Joffrey Ballet offers three unique visions in their aptly titled new show, Eclectica. You have the classic piece choreographed 40 years ago by Gerald Arpino; the newcomer, Jessica Lang, whose world premier blends religion with modern dance; and a new piece by universally-praised ballet artist James Kudelka. These three works each bring inspired approaches to interpreting music through dance.
I’m no dance expert, but I enjoy watching and discovering how the body can be manipulated to convey a story, or, at at the very least, a vision. In a video introduction that kicks off the evening, I was amazed to learn that both Lang and Kudelka came to the rehearsal room with no firm ideas (i.e., dance steps) in mind — the only things they brought along were a general concept and the music. Planning be dammed: Art is born from of-the-moment inspiration, apparently.
But first the classic piece. Reflections is a Joffrey standard, choreographed by Joffrey co-founder Arpino in 1971 and set to Tchaikovsky’s “Variations on a Rococo Theme.” It represents the “Arpino” style — high lifts, a flying pace and classic beauty. Or, just watch this video clip to get a better sense. Twenty minutes of beauty, delicacy and energy. For this performance, Tchaikovsky’s music is reduced to a cello and piano. While the cellist last night seemed to experience difficulties in some of the higher passages, and there were a few noticeable synch issues with the dancers and the melody line, it was a lovely and lively way to open the evening.
Lang’s Crossed uses music composed by Mozart, Handel and des Prez originally commissioned for the Church. (Get it: Crossed?) To hit this point home, a series of floating panels intersect the stage, forming crosses, barriers and screens for dancers to hide behind and make seamless entrances and exists. Lang finds moments of athletic joy (and subtle humor) in some pretty somber music compositions. Her use of angles and lifts echo her past experience as a member of Twyla Tharp’s company. A few extra dress rehearsals may have helped smooth out last night’s wrinkles: a dancer fell, a few others were noticeably wobbly, and one of the moving panels inelegantly slammed to the stage, with an offstage voice yelling “Whoa!” However, judging from the audience reaction at the piece’s conclusion, Lang has a bright future ahead of her.
Finally, Kudelka’s Pretty BALLET “explores the balance between romantic ideals and industrial ideas as they relate to art,” or so explains the program notes. I’m not sure I got all that, but there is a lovely pas de deux that demonstrates the relationship between an artist and his muse. (My friend Jamie, who went with me, had a unique interpretation of the piece: she thought it was about robots vs. ballerinas.) Using Bohuslav Martinů’s Symphony No. 2 as inspiration, the movement is playful and athletic, if repetitive. But maybe that was the industrial part?

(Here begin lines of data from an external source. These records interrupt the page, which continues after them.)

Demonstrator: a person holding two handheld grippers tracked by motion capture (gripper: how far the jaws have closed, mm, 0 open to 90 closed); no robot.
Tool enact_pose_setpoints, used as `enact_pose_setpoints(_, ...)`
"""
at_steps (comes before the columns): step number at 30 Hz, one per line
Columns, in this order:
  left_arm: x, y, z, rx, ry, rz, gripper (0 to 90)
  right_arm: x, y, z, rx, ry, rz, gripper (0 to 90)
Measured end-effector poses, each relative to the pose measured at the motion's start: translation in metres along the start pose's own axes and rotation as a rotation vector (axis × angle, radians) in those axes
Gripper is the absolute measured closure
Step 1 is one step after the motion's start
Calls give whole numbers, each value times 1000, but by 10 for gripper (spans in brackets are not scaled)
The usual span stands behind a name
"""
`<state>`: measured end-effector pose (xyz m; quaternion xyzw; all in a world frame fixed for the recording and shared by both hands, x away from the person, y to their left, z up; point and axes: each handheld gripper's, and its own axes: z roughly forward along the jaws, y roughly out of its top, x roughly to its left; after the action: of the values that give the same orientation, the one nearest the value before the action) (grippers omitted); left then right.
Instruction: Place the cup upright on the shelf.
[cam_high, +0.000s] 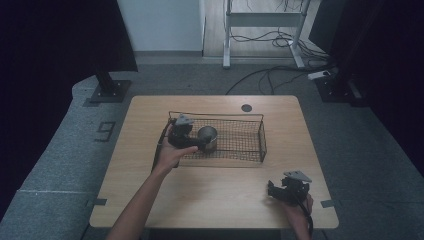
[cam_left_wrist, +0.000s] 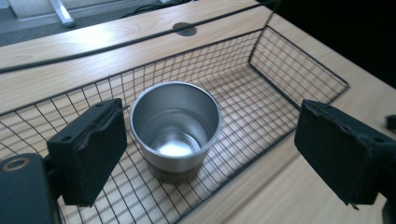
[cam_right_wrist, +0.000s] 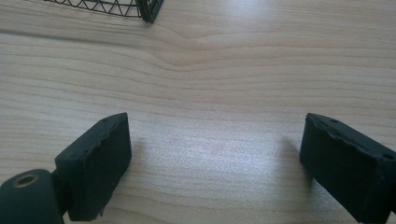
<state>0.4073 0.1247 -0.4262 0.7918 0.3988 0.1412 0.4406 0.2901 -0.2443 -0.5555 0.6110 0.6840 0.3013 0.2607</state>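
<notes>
A shiny steel cup (cam_high: 207, 136) (cam_left_wrist: 175, 126) stands upright and empty in the left half of a black wire basket (cam_high: 260, 131) (cam_left_wrist: 299, 65) at the middle of the wooden table (cam_high: 225, 200). My left gripper (cam_high: 198, 142) (cam_left_wrist: 215, 119) hovers at the basket's near-left side, open, its pads wide on either side of the cup and not touching it. My right gripper (cam_high: 272, 189) (cam_right_wrist: 217, 128) is low over bare wood near the table's front right corner, open, with nothing between its pads.
A round cable hole (cam_high: 246, 107) (cam_left_wrist: 184, 29) sits behind the basket near the table's far edge. The basket's near corner (cam_right_wrist: 149, 11) lies ahead of the right gripper. Cables and a desk frame (cam_high: 265, 20) are on the floor beyond.
</notes>
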Motion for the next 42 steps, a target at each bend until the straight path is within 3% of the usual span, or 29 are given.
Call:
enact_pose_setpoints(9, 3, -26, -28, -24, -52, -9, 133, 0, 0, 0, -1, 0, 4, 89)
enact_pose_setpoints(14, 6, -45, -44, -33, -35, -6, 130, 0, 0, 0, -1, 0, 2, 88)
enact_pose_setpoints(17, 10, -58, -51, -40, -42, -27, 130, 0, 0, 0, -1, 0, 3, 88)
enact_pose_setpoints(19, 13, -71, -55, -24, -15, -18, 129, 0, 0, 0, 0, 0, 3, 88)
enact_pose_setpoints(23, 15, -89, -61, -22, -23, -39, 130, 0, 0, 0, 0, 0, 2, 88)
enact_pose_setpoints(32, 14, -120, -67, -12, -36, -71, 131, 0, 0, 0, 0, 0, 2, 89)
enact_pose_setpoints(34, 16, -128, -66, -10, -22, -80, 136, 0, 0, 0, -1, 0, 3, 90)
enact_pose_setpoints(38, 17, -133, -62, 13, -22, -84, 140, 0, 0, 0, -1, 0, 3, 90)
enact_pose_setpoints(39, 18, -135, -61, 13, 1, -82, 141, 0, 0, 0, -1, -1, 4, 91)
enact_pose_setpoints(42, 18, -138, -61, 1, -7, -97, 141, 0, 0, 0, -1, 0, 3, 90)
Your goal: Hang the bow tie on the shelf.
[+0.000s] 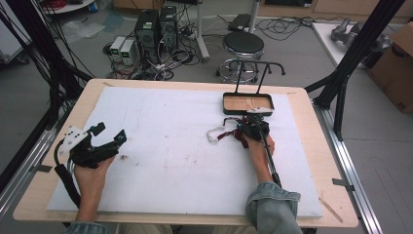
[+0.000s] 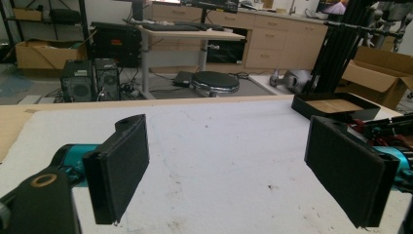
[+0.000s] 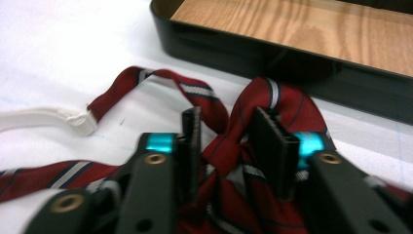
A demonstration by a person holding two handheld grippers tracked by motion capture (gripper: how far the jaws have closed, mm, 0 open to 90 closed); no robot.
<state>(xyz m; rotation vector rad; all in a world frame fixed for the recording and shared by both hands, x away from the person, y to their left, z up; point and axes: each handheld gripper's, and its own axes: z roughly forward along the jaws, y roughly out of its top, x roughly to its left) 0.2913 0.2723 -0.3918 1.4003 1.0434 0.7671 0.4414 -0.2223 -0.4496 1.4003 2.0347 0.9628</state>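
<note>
A red striped tie (image 1: pixel 228 135) with a white neck strap (image 1: pixel 213 135) lies bunched on the white foam mat, just in front of a black tray (image 1: pixel 227 104) with a wooden bottom and a tall handle. My right gripper (image 1: pixel 253 123) is down on the tie's bunched part. In the right gripper view its jaws (image 3: pixel 226 131) pinch folds of the tie (image 3: pixel 287 105), the tray wall (image 3: pixel 219 46) is close ahead and the strap (image 3: pixel 39 119) trails left. My left gripper (image 1: pixel 109 135) rests at the mat's left, jaws wide open (image 2: pixel 229 170) around nothing.
The foam mat (image 1: pixel 170 161) covers most of the wooden table (image 1: pixel 316 146). A black stool (image 1: pixel 243 45), computer towers (image 1: pixel 156 27) and cables stand on the floor beyond the far edge. Black frame posts (image 1: pixel 358 46) rise at the right, with a cardboard box (image 1: pixel 394 63) behind.
</note>
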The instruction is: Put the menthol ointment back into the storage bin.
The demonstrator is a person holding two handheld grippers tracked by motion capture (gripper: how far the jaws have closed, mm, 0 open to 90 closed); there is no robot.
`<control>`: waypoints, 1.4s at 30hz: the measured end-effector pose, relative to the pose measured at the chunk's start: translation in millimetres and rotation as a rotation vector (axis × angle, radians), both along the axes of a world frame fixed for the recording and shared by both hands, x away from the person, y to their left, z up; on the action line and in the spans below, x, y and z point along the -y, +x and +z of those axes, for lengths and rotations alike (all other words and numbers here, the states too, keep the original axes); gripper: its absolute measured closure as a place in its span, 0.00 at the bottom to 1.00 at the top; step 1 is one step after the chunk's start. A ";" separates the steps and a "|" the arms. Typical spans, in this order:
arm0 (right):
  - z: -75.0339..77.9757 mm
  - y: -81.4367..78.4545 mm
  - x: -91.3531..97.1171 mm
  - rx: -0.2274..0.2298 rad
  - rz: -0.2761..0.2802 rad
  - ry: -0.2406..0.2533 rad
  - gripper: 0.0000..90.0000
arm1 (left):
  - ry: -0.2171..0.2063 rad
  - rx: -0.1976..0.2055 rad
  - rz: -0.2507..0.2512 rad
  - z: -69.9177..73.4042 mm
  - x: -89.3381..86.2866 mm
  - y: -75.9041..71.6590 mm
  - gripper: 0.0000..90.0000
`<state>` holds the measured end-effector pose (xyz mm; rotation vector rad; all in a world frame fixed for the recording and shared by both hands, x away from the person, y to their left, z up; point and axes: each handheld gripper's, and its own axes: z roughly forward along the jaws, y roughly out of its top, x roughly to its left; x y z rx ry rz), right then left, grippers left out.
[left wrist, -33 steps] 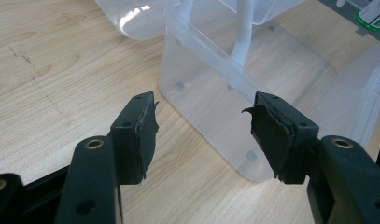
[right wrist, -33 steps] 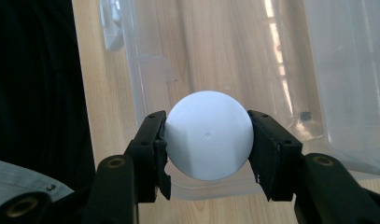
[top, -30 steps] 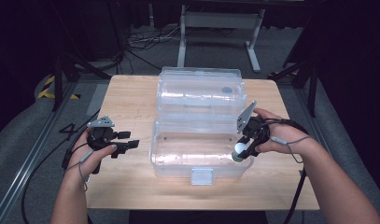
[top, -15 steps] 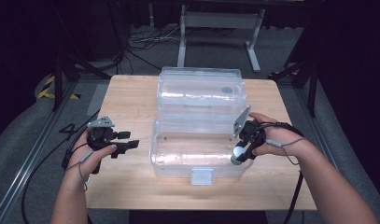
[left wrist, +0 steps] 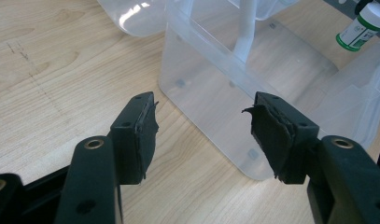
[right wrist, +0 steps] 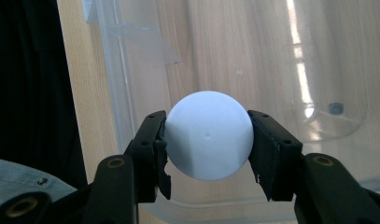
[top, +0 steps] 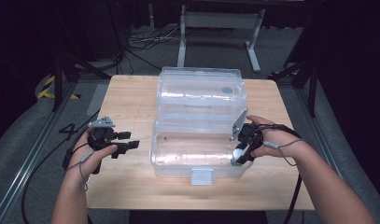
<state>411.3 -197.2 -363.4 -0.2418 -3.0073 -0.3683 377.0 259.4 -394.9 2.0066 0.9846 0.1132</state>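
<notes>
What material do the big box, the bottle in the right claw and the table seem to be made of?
Box: clear glossy plastic; the table shows through it.
Bottle: white matte plastic, probably; smooth round bottom, green label band.
Table: light wood or wood-look laminate; grain lines visible.

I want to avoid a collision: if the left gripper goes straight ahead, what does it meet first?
Probably the near wall of the clear plastic box; the left gripper is open and points right at it.

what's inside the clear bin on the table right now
The bin looks empty: the wood shows through its floor. The right gripper holds a white bottle with a green band over its right end. The bin's right-hand corner behind that gripper is covered.
</notes>
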 end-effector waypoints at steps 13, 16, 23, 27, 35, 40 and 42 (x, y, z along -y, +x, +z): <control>-8.2 2.4 -1.4 -0.006 0.010 -0.018 0.56 | 0.000 -0.005 0.001 -0.9 -0.5 0.2 0.46; -9.9 2.1 -2.4 -0.014 0.000 -0.026 0.56 | 0.000 -0.005 0.001 -1.2 -0.7 0.4 0.46; -15.0 2.9 -4.4 -0.019 0.015 -0.043 0.56 | 0.001 -0.006 0.000 -1.8 -1.1 0.7 0.46; -17.4 3.3 -5.1 -0.026 0.021 -0.045 0.56 | 0.001 -0.009 -0.002 -2.0 -1.0 0.7 0.46; -21.8 3.1 -8.2 -0.033 0.027 -0.064 0.56 | 0.001 -0.011 -0.003 -2.7 -1.4 1.1 0.46; -25.0 3.3 -10.1 -0.039 0.028 -0.083 0.56 | 0.000 -0.011 -0.003 -3.3 -1.5 1.4 0.45; -26.0 4.0 -10.8 -0.040 0.036 -0.087 0.56 | -0.002 -0.012 -0.002 -3.3 -1.6 1.4 0.45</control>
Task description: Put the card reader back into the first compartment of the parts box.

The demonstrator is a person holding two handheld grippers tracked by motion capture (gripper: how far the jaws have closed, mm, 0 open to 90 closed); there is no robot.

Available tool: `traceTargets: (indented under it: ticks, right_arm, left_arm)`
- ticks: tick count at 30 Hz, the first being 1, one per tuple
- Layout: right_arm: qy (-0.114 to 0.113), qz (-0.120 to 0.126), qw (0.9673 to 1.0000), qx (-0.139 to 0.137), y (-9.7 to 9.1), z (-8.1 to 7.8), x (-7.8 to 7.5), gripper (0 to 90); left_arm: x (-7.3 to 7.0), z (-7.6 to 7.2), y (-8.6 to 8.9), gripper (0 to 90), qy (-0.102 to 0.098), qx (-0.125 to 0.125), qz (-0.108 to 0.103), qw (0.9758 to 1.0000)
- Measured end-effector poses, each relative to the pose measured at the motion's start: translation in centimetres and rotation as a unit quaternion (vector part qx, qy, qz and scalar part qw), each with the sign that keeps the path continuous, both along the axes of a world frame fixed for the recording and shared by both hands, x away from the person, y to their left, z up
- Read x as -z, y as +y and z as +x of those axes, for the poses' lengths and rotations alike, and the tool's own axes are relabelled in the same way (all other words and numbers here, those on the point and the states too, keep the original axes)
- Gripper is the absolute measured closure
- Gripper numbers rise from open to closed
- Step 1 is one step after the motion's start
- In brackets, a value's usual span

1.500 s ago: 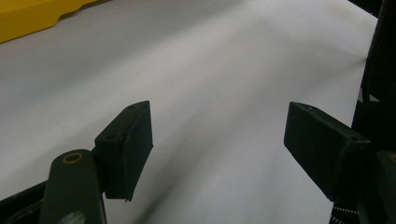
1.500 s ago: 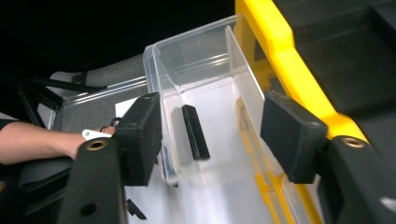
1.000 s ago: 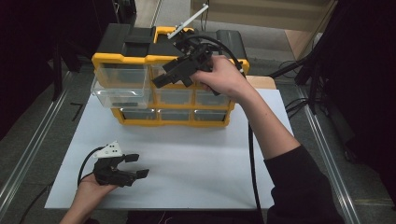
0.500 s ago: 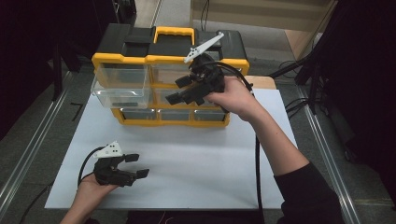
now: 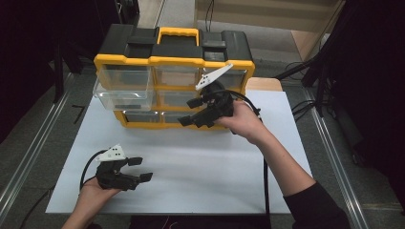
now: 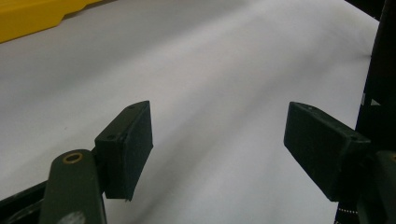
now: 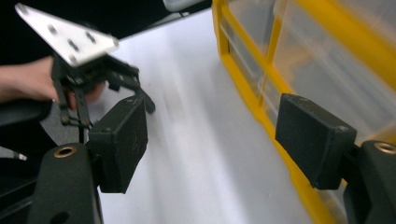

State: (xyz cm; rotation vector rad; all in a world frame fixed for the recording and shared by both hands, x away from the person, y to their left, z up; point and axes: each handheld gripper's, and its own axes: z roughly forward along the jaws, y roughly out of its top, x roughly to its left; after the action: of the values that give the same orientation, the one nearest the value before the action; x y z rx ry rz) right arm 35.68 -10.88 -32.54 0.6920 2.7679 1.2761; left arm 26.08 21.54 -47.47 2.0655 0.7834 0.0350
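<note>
A yellow and black organizer box [image 5: 172, 62] with clear drawers stands at the back of the white mat [image 5: 200, 162]. Its top left drawer [image 5: 125, 93] is pulled out. My right gripper [image 5: 187, 112] hangs just in front of the box's lower drawers, jaws pointing left, open with nothing between them. In the right gripper view the right gripper [image 7: 212, 140] has the box's yellow frame [image 7: 243, 88] close beside its right jaw. My left gripper [image 5: 142, 169] rests on the mat at the front left, open and empty; in the left gripper view the left gripper [image 6: 217, 140] looks over bare mat.
Metal rails [image 5: 28, 157] run along both sides of the table. A black cable [image 5: 266, 191] trails from the right gripper along the forearm. Dark equipment [image 5: 363, 71] stands at the right. Open mat lies between the two grippers.
The right gripper has come down from the box's top row of drawers to its lower rows, shifting a little right. Its jaws stay wide. The left gripper has not moved.
</note>
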Motion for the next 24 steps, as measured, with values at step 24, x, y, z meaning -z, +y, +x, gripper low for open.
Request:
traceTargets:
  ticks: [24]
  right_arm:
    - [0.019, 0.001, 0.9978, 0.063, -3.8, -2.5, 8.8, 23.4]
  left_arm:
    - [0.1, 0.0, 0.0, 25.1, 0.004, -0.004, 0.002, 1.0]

Overall, a beautiful night, though a touch under-rehearsed. And it’s always a joy to sit in the stunning Auditorium Theatre. Although, I do miss hearing the richness of a live orchestra accompanying this world-class ballet company. Both Crossed and Pretty BALLET used recorded tracks. (I thought the Chicago Sinfonietta was the resident orchestra for the Joffrey Ballet?) Something’s always missing when dancers pour their hearts into interpreting canned music.